Erik I. Moreno serves as Senior Vice President, Corporate Development, for Fox Networks Group (a division of News Corporation), where he is responsible for identifying new business and strategic opportunities, as well as work on acquisitions and joint ventures. Mr. Moreno is also Co-General Manager of the Mobile Content Venture (MCV), a joint venture of 12 broadcasters that are working to deliver live digital television to mobile devices in the United States. Mr. Moreno has previously served as Director of Corporate Development for eBay Inc. and as Vice President of Corporate Development and Strategy for Level 3 Communications, a global wholesale telecommunications company.  Mr. Moreno began his career at Gleacher & Co., a boutique investment bank specializing in Mergers & Acquisitions.  He is a graduate of the Wharton School of the University of Pennsylvania.  Mr. Moreno is a Trustee of USA Funds®, a nonprofit corporation that has served approximately 22 million students and parents enhance postsecondary education preparedness, access and success by providing financial and other services.  He resides with his wife, Cara, and their two daughters in Los Angeles, California.

 

Brian Moriarty
Vice President, Human Resources for Mergers, Acquisitions, Divestitures and Outsourcing
Hewlett-Packard

Brian Moriarty is the Vice President of Human Resources for Mergers, Acquisitions, Divestitures and Outsourcing (MADO) at Hewlett-Packard. In this position, Mr. Moriarty leads and directs HR’s involvement in MADO activities on a global basis. Prior to joining Hewlett-Packard, Mr. Moriarty was the Vice President of Business Affairs at Sun Microsystems where he was responsible for negotiating M&A transactions and successfully integrating target companies into Sun. Mr. Moriarty held this position at Sun for eight years and was instrumental in Sun’s sale to Oracle Corporation. Prior to joining Sun, Mr. Moriarty was a CFO and EVP of corporate development for two healthcare software and services companies and was an investment banker for ten years.

Mr.
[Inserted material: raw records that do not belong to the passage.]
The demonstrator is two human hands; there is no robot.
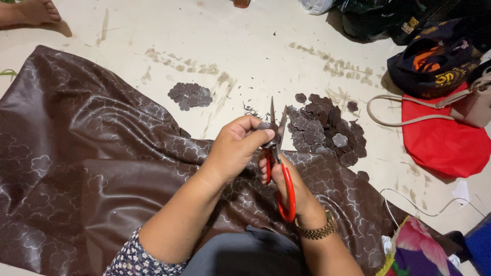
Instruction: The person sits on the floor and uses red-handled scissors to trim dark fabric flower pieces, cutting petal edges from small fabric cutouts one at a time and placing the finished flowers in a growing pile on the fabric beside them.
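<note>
My left hand pinches a small brown flower-shaped cutout between thumb and fingers. My right hand grips red-handled scissors, whose blades point up and away, spread around the cutout. Both hands hover over a large glossy dark-brown sheet embossed with flower outlines, spread across the floor and my lap. A gold-coloured watch sits on my right wrist.
A large pile of brown cutouts lies just beyond the scissors, a smaller pile farther left. Right: a red cloth, a beige handbag, dark bags, a white cord. Another person's foot at top left.
</note>
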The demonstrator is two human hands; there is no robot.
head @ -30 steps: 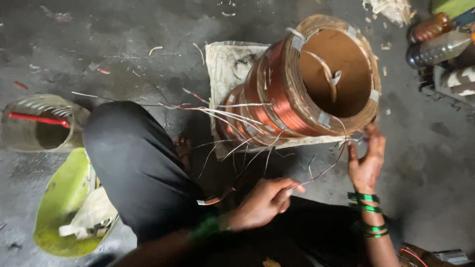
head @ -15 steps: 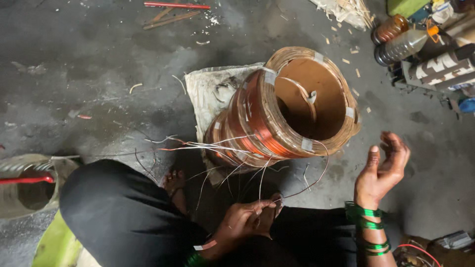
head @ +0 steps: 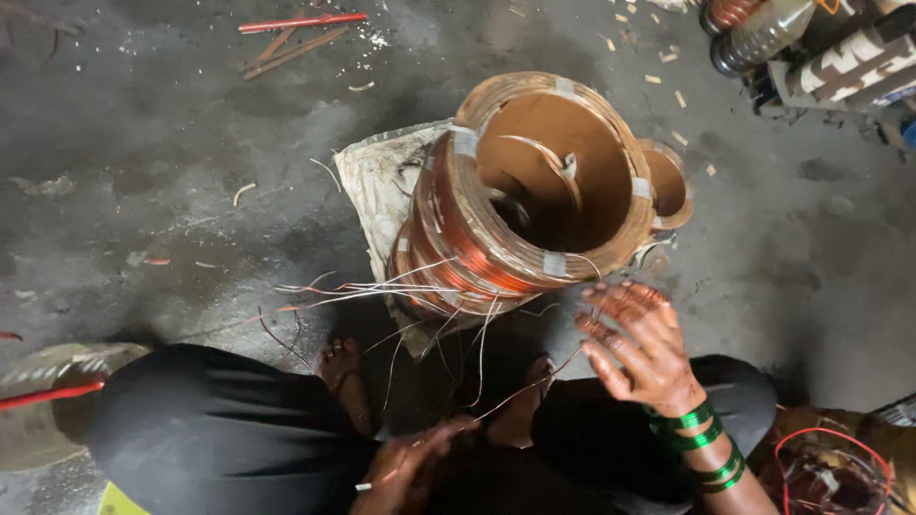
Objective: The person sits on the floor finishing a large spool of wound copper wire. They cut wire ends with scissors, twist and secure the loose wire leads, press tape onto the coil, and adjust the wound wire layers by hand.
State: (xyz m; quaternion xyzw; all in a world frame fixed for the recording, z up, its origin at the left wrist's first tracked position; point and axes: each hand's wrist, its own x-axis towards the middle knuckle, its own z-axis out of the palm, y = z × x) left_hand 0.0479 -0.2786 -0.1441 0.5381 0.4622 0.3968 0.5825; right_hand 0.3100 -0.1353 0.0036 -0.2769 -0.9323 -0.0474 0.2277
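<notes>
Between the knees, on grey floor [head: 143,219]: copper coil [head: 534,191], a big wound ring tipped on its side over a dirty cloth [head: 377,181], hollow core facing up and right, pale tape strips across the windings. Loose wire ends [head: 382,289] sprouting from its lower left, fanned out toward the left and down over the bare feet [head: 345,367].

Right hand [head: 641,343] raised just below the coil's lower rim, palm turned in, fingers [head: 620,296] spread wide and gripping nothing firmly; one thin wire [head: 534,381] run from near its fingers down to the other hand. Green bangles [head: 701,443] stacked on that wrist.

Left hand [head: 415,467] low at the bottom edge, over dark trousers [head: 219,429], fingers pinched narrow on the near end of that wire; blurred, so exact grip hard to make out.

Behind the coil, a smaller copper ring [head: 668,181] touching its right side. Red rod [head: 301,21] and wooden sticks [head: 291,50] at top left, well apart. Bottle [head: 763,33] and patterned box [head: 849,62] at top right. Red wire loop [head: 821,458] at bottom right
</notes>
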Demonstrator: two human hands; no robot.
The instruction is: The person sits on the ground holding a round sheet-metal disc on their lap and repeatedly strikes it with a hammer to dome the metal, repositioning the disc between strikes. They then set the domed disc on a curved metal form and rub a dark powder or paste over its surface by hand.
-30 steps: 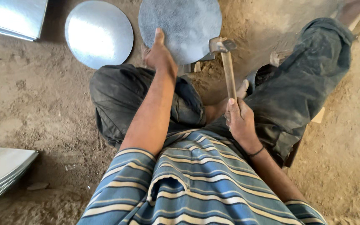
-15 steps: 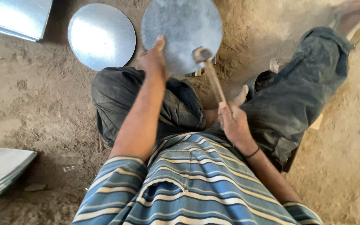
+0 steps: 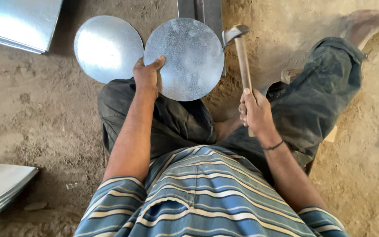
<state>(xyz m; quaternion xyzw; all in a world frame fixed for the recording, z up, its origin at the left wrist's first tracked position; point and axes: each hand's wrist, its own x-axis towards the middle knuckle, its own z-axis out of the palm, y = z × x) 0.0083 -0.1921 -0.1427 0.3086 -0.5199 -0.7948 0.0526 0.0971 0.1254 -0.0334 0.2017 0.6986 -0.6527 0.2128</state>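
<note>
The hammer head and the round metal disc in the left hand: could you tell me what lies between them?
In the head view, a narrow upright metal bar shows between the hammer head and the disc held by the left hand.

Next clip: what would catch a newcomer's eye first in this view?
At top centre, the left hand grips the edge of a round grey metal disc, thumb on its face. Just to the right, the right hand holds a wooden-handled hammer raised beside the disc. A second, shinier disc lies on the dirt floor at upper left, near stacked metal sheets.
</note>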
Moriarty holds a Masters in Management from the J.L. Kellogg Graduate School of Management at Northwestern University and was awarded the F.C. Austin Scholarship. Mr. Moriarty holds a Bachelor of Arts from the University of California at Davis.

 

Eric Muhlheim
SVP of Global Development, Disney English
The Walt Disney Company

Eric Muhlheim is a strategy development and implementation executive with over 15 years of experience in diverse media and consumer businesses and on-the-ground retail expansion experience in China. He has led the development of successful white-space global business: crafting a robust entry strategy; aligning corporate management around the business plan; securing critical executive talent; and laying the operational foundation. His professional history includes top corporate executive advisory leadership as well as M&A execution and line management responsibility. He has superior skills in strategic planning, deal structuring and negotiation, and business valuation; expertise in intellectual property issues; and concentrated experience in process design and organizational growth and evolution. His approach is grounded in rigorous analysis, clear and persuasive communication, and a careful consideration of the greater corporate and strategic context. 
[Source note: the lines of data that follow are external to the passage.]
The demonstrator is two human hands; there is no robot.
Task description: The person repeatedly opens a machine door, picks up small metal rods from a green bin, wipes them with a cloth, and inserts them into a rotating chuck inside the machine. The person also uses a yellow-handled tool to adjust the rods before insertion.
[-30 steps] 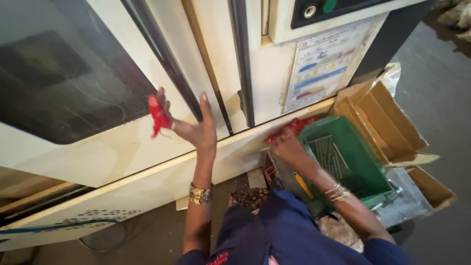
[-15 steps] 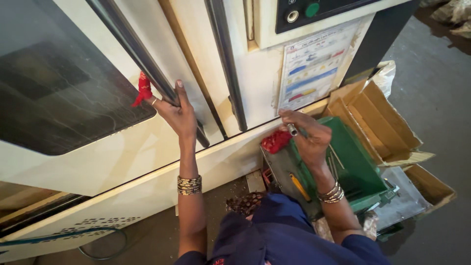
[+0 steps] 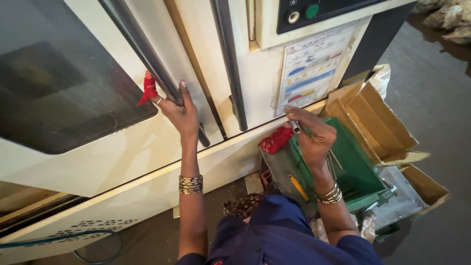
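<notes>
I keep my left hand [image 3: 180, 115] curled on the door handle [image 3: 147, 54], pulling steadily, right hand [image 3: 314, 140] fingers pinching the metal tool [image 3: 295, 125].

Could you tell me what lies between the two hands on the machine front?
In the head view, a second dark vertical handle bar on the cream door stands between the left hand and the right hand.
</notes>
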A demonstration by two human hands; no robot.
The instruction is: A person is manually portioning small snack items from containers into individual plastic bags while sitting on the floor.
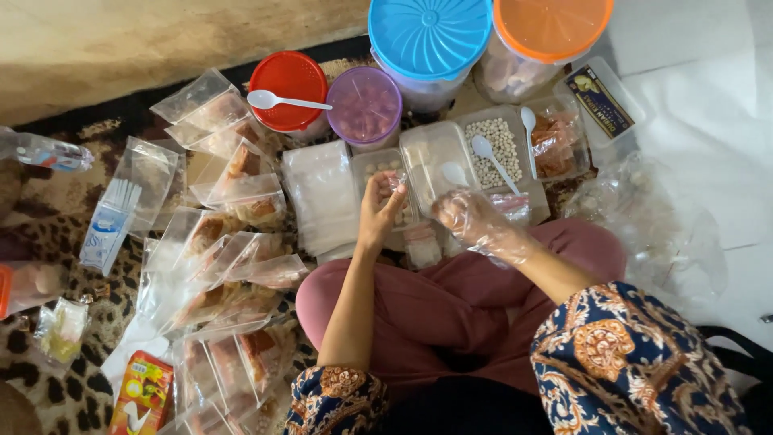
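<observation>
Here, seated cross-legged on leopard-print rug (48, 242), view straight down. Left hand (380, 211) bare, fingers curled shut on a small clear bag (396, 187) at 12 o'clock of the lap, bag mouth hard to make out. Right hand (475, 221) in a loose plastic glove, fingers together, apparently pinching something small; contents not discernible. Just beyond, at 12 o'clock: clear trays, one holding white round balls (501, 145) with a white spoon (488, 153) lying in it, another empty-looking tray (435, 153) with a second spoon. Stack of empty bags (322, 197) at 11 o'clock. Filled bags (233, 258) heaped at 9 o'clock. Lidded tubs further out: red (288, 79), purple (364, 103), blue (429, 36), orange (551, 26).

Risks, as judged: loose glove snagging on the bag mouth, spilling balls onto lap or rug; thin bag slipping from the left grip; elbow catching the crowded trays and tipping them.
</observation>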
Muhlheim presently serves as Senior Vice President, Global Development for Disney English, The Walt Disney Company’s initiative to take a leadership position in the $8+ bil global children’s English training industry. His charge includes identification of promising new markets for the Disney English service business; articulation and championing of entry plans, whether organic or acquisition-based; partnership development; and execution of the entry plan.

From 2007 through 2010, Muhlheim served as Senior Vice President, Operational Services and Site Development for Disney English in Shanghai. In this role, Muhlheim acted as the chief operating officer for Disney English in its startup phase, managing strategy and execution of Disney English's location-based expansion plans, including development of the Disney English Center concept, and building the organizations providing finance, IT, and other shared support services. By the end of his tenure, Muhlheim had managed growth of the chain to seventeen centers in Shanghai and Beijing serving 9,000 children. Disney English has undertaken China-wide expansion in 2011.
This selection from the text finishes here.